What you need to do — Your answer should be the lines of the listing that contain the word "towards".

The input —
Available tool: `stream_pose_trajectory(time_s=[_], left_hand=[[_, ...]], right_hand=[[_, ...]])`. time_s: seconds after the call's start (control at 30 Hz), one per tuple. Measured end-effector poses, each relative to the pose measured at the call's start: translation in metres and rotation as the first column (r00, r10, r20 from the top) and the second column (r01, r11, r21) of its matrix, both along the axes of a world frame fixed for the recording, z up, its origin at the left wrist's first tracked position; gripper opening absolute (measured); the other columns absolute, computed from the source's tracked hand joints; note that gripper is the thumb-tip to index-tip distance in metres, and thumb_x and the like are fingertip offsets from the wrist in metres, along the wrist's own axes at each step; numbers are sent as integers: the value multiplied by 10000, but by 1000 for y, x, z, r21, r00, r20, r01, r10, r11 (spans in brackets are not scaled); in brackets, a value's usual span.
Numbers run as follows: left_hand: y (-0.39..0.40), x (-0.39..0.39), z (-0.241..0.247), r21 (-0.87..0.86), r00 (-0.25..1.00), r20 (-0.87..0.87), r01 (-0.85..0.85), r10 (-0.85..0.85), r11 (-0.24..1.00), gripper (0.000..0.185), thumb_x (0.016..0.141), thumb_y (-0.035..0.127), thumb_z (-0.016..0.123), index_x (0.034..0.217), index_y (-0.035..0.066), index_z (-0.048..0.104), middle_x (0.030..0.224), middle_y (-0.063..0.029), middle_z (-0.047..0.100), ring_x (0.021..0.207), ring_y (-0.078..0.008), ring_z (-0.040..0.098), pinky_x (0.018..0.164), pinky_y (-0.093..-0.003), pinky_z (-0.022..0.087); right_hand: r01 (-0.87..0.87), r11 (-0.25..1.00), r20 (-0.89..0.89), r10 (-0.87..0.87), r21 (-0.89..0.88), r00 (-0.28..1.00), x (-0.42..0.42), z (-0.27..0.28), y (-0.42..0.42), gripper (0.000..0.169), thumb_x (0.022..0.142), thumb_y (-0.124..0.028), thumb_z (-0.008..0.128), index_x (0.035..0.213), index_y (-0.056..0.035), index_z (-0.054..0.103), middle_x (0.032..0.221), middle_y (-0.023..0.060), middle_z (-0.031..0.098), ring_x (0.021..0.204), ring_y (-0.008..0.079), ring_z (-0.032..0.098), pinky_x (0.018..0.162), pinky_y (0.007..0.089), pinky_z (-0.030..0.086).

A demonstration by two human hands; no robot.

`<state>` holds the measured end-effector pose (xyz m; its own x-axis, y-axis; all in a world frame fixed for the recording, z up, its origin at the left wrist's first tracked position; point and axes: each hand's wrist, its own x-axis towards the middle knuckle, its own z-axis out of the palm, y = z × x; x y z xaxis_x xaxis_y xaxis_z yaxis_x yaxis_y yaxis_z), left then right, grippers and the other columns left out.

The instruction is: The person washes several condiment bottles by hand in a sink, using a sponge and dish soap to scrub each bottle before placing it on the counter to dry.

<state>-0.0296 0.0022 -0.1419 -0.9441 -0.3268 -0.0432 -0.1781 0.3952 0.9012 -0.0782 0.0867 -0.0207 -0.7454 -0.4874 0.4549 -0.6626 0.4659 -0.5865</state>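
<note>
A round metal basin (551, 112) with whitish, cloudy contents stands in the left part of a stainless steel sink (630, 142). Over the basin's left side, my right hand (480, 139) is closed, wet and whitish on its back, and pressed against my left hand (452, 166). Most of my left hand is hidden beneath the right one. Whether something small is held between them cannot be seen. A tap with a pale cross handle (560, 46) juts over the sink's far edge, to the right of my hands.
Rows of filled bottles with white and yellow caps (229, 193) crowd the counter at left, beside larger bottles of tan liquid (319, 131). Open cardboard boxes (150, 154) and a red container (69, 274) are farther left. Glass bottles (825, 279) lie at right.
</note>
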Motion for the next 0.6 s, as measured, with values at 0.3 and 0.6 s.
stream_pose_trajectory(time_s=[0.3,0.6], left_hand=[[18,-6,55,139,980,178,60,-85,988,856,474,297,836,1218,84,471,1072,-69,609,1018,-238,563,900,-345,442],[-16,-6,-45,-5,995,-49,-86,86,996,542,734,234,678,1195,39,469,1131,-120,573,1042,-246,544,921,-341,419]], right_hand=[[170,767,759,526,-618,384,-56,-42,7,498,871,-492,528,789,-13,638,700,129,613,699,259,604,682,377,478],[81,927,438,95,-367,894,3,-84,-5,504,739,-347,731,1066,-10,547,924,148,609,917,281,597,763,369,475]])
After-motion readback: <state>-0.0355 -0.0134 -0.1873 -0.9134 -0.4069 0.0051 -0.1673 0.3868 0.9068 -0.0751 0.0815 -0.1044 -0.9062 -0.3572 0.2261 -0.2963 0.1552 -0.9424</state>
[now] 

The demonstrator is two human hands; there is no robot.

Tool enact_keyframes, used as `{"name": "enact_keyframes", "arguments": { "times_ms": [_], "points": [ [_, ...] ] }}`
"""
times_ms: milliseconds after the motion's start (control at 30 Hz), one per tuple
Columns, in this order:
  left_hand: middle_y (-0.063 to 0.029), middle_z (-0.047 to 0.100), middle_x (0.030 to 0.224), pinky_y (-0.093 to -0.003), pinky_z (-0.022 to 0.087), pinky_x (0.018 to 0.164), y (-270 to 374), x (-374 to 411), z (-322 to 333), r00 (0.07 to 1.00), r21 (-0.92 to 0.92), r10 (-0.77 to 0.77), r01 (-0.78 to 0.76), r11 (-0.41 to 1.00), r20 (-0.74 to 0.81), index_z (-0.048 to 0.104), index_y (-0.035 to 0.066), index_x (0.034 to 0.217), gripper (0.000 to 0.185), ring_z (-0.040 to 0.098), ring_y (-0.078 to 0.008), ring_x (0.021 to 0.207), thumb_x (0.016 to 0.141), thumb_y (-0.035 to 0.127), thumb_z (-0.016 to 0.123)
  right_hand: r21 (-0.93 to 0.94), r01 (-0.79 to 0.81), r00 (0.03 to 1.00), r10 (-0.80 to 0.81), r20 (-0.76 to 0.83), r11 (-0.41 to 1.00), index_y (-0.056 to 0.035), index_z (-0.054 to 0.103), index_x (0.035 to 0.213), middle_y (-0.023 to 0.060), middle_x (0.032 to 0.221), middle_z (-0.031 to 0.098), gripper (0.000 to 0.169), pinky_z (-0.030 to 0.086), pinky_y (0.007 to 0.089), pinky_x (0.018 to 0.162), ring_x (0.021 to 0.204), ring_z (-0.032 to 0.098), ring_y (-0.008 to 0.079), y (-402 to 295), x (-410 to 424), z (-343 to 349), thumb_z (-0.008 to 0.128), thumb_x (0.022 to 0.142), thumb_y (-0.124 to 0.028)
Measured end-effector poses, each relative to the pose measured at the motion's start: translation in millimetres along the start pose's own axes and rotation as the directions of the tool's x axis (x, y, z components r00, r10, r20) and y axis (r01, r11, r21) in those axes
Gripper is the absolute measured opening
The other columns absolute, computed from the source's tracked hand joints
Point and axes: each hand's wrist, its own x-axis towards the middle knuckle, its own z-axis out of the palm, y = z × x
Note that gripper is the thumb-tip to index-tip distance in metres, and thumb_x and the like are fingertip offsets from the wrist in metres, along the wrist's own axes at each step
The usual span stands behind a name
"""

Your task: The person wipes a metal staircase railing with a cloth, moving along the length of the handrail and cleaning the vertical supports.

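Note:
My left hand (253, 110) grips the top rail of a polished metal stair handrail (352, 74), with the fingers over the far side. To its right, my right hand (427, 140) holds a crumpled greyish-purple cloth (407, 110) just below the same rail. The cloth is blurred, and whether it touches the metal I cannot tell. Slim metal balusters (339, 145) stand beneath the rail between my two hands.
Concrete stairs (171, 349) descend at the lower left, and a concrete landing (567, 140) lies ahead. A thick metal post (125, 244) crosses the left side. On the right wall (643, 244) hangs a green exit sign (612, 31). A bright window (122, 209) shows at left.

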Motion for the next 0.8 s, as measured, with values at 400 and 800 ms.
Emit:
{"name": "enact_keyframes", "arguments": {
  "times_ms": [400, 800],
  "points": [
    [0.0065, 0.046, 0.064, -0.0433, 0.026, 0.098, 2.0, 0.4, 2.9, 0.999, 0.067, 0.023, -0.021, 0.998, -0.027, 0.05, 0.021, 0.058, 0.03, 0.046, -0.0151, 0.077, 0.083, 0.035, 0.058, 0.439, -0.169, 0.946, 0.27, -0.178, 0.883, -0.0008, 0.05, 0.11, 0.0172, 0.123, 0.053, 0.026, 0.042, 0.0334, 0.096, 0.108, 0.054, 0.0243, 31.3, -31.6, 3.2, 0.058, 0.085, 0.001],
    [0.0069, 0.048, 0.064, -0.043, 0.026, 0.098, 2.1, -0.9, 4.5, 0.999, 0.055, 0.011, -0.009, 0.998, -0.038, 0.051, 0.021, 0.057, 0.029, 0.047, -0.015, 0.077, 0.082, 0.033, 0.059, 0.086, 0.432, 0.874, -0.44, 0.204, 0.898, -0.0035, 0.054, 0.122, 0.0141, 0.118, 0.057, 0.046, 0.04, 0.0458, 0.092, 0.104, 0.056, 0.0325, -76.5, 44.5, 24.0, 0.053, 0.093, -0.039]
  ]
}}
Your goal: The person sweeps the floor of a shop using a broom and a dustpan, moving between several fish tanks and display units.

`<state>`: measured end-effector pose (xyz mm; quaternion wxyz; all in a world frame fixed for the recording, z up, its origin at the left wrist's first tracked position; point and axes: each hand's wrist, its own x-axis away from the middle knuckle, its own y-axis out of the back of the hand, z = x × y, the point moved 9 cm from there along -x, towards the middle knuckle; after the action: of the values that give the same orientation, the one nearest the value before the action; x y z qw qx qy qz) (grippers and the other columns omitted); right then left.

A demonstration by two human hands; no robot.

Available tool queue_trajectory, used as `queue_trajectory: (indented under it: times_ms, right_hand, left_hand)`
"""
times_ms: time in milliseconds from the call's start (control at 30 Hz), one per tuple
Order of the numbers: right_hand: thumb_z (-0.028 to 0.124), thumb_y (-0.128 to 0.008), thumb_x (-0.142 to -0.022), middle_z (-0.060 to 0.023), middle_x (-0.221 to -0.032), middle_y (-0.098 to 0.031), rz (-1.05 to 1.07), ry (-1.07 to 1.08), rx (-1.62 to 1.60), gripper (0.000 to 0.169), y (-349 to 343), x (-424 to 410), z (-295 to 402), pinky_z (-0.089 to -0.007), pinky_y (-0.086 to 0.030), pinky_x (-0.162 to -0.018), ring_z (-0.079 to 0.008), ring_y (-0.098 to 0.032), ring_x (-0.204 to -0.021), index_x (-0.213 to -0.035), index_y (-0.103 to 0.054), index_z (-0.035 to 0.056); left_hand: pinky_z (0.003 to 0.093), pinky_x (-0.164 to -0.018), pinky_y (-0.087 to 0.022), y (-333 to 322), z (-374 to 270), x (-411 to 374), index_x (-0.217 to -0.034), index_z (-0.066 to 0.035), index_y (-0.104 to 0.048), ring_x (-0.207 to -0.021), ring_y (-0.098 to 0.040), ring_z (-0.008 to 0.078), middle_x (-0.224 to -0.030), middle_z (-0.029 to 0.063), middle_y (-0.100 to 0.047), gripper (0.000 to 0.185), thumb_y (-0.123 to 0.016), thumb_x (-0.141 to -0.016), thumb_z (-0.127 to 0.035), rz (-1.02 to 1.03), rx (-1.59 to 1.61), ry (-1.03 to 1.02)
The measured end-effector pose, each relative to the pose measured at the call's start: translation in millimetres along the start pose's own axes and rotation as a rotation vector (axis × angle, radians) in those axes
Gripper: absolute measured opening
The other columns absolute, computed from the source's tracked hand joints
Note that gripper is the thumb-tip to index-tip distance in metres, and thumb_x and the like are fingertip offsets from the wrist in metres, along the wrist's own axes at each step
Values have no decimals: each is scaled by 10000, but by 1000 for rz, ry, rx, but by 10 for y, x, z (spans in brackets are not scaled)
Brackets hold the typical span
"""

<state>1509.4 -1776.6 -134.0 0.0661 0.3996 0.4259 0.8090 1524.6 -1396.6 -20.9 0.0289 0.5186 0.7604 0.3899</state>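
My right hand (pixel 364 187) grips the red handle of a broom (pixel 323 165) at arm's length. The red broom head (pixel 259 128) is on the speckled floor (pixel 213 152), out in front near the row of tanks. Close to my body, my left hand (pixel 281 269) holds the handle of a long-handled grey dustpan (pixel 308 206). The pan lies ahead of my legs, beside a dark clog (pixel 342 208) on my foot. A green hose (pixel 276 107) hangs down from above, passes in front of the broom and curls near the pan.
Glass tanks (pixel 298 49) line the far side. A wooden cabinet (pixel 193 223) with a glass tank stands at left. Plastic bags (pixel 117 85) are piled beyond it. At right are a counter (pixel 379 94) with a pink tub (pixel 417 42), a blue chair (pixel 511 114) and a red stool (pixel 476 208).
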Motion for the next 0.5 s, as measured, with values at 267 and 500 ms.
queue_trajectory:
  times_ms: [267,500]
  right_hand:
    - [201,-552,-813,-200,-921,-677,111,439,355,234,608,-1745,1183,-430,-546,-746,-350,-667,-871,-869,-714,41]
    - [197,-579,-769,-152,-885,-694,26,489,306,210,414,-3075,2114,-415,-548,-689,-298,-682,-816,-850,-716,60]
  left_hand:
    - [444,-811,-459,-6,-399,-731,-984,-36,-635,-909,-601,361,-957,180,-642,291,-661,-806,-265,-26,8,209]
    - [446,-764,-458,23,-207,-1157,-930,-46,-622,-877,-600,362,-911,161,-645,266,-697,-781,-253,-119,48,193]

Expected output —
`<state>` holds the measured end-effector pose (xyz m; its own x-axis, y-axis; all in a world frame fixed for the recording, z up, its origin at the left wrist's first tracked position; point and axes: each hand's wrist, its own x-axis towards the middle knuckle, its own z-axis out of the palm, y = z × x; x y z xaxis_x xaxis_y xaxis_z yaxis_x yaxis_y yaxis_z), left then right, grippers and the other columns left out.
Point and axes: each hand's wrist, its own x-axis towards the middle knuckle, its own z-axis out of the palm, y = z × x
`<state>`: measured end-effector pose (xyz mm; quaternion wxyz; all in a world frame fixed for the recording, z up, its origin at the left wrist's first tracked position; point and axes: each hand's wrist, its own x-axis away from the middle knuckle, its own y-axis out of the back of the hand, z = x × y, the point moved 9 cm from there along -x, towards the middle knuckle; after the action: of the values that give the same orientation, the one nearest the value before the action; x y z qw qx qy qz) (grippers and the other columns omitted); right then left.

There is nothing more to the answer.